Увидишь такого ребенка однажды и запомнишь на всю жизнь: слишком миловидный для мальчика и немного не от мира сего — настоящий ангелочек! Лидия решила, что Тоби нужны солнце и пудинги, пусть хоть немного окрепнет, не то димчёрчские ветра его с ног собьют. А как он разговаривает — и комплименты делает, и мысли высказывает, —
Сама Элизабет была по-прежнему нерешительной и задумчивой. Довольно высокая, пополневшая, она носила яркие экзотические наряды — Лидия видела такие только в журналах — и коротко постриглась. Еще она курила, как Вера, Рейчел и многие другие женщины.Почему-то это считалось признаком стиля и женственности, хотя Лидия не понимала, что хорошего глотать дым. Неужели мало его на кухне или у камина с сырыми дровами?
В первый вечер Элизабет казалась почти прежней. После ужина Вера заварила чай, Тоби устроился на коленях Элизабет, а Рейчел и Лидия пели ему песенки:
Для свадьбы нужна карета, Велосипед ни к чему. Придется тебе кататься На нем одному.— Странная песенка! — покачал головой Тоби. — Элизабет, а почему для свадьбы нужна карета?
Элизабет тоже запела:
Когда мечты мои свершатся и минет долгая ночь? Когда по долгой дороге уйдем мы с тобою прочь?Элизабет уложила Тоби, и вскоре девушки пошли спать сами.
Рейчел и Элизабет хихикали, совсем как в детстве. Их голоса отпугивали чудищ, которые пробирались в душу Лидии, едва она гасила свет. Порой чудища не отступали, даже когда она, отстранившись от стона моря, шепота гальки и жирного дегтя пустоты за окном, разговаривала с Лемюэлем. Но в тот вечер тоненькая ниточка девичьих голосов держала Лидию, как спасательный круг, пока она, впервые за несколько месяцев, спокойно не заснула.
Лидия проснулась под крики чаек. Завтрак, сегодня в кои веки нужно готовить завтрак! Достать бекон, надрезать сосиски, вытереть шампиньоны жестким льняным полотенцем, которое счистит грязь, не повредив кожицу. Элизабет вызвалась помогать, и Лидия обрадовалась: наконец-то они поговорят по душам.

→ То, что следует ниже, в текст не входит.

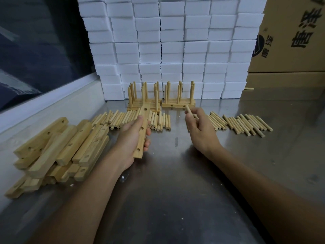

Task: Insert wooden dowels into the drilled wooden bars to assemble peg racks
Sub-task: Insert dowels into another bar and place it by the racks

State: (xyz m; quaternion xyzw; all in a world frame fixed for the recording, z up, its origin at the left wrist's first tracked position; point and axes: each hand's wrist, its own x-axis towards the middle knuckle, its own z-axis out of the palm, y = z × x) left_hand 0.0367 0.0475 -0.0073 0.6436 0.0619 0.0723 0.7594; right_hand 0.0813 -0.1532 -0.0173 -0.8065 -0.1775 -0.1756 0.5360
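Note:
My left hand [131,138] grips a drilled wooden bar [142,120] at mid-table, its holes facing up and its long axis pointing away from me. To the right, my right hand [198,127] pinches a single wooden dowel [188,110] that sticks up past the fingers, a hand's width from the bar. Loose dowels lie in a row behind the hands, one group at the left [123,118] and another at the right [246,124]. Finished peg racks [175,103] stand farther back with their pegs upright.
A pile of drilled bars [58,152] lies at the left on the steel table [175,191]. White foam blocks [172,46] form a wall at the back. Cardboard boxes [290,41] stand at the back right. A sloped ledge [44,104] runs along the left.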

К тому же хотелось дать девушке пару советов, как воспитывать маленького Тоби.
Увы, утром глаза Элизабет уже не блестели от счастья. Что-то ее мучило.
Дети визжат, собака лает, чайки галдят — звуки резкие, словно из радиоприемника, а всему виной кентский ветер, прижимающий волосы к ушам. Порой ветер доносит запах водорослей и гнилой рыбы, но в основном воздух не пахнет ничем и шипит в голове Элизабет, как минеральная вода.
В песке столько красок! Элизабет зачерпывает целую горсть и перебирает влажные песчинки — попадаются черные и фиолетовые, белые и розовые. Нет только желтых, вот в чем загадка, а полоса пляжа соломенная.
Небо белое, а вода ушла так далеко, что немощные волны едва колышут пену последнего прибоя.
На море полный штиль. От пляжа тянется зеленоватый ил, а за ним до самого французского берега бурая гладь воды. Где волны, где неистовая страсть моря? Элизабет хочет увидеть белые барашки, шторм — такой же, какой бушует в ее душе. Карен встретила Майкла в Париже, и они вместе отправились в Мюнхен. Что в этом такого? Но почему она не написала? В открытке из Парижа и последующих письмах об этом ни слова.